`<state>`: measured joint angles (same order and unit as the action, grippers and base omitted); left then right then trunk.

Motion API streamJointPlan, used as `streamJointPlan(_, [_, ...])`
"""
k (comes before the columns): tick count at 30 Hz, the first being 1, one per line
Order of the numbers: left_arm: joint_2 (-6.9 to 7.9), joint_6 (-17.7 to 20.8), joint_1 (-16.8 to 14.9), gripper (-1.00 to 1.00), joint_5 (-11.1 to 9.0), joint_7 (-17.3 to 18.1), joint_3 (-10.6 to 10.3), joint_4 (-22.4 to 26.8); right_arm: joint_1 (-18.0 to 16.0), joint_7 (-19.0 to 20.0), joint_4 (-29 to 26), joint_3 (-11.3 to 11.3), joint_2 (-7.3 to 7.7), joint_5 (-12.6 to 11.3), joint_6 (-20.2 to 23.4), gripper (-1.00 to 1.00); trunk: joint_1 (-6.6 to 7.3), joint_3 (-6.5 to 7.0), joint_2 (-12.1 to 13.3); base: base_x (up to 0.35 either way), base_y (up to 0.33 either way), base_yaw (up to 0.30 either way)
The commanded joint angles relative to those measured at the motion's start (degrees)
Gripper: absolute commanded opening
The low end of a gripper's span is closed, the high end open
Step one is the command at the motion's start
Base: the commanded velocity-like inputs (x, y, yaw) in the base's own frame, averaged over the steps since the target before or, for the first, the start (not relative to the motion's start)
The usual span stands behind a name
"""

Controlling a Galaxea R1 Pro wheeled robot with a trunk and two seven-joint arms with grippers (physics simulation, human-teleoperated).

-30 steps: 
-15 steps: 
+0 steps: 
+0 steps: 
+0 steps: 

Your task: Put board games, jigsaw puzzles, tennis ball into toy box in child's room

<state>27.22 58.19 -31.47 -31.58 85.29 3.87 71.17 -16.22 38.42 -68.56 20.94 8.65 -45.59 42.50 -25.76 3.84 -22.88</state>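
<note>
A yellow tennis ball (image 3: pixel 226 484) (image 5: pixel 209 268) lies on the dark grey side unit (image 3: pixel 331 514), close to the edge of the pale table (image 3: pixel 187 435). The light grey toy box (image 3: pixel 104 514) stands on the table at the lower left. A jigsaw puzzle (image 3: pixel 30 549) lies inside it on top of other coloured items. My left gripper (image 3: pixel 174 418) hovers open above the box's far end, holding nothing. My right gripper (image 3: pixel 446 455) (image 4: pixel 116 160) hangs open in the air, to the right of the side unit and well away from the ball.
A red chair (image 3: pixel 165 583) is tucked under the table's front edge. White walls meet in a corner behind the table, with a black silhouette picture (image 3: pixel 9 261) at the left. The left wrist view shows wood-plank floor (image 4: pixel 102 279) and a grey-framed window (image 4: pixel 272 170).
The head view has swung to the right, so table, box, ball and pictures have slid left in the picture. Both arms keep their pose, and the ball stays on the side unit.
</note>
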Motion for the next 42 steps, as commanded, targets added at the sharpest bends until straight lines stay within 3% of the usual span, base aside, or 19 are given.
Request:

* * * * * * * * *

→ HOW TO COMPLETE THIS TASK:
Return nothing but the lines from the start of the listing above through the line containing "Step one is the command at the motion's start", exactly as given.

→ ANSWER SECTION:
`<state>`: measured joint angles (same order and unit as the action, grippers and base omitted); left then right then trunk.

Motion API streamJointPlan, used as `streamJointPlan(_, [_, ...])`
"""
k (comes before the columns): tick count at 30 Hz, the first being 1, one per line
Order of the numbers: left_arm: joint_2 (-6.9 to 7.9), joint_6 (-17.7 to 20.8), joint_1 (-16.8 to 14.9), gripper (-1.00 to 1.00), joint_5 (-11.1 to 9.0), joint_7 (-17.3 to 18.1), joint_3 (-10.6 to 10.3), joint_4 (-22.4 to 26.8); right_arm: joint_1 (-18.0 to 16.0), joint_7 (-19.0 to 20.0), joint_4 (-29 to 26), joint_3 (-11.3 to 11.3), joint_2 (-7.3 to 7.7), joint_5 (-12.6 to 11.3), joint_6 (-20.2 to 23.4), gripper (-1.00 to 1.00); trunk: joint_1 (-6.6 to 7.3), joint_3 (-6.5 to 7.0), joint_2 (-12.1 to 13.3); base: base_x (up to 0.35 either way), base_y (up to 0.33 either way), base_yaw (up to 0.30 either way)
The commanded joint angles relative to those measured at the motion's start (degrees)
Gripper: absolute commanded opening
The low end of a gripper's span is closed, the high end open
Step one is the command at the motion's start

No further output will be produced for this exercise.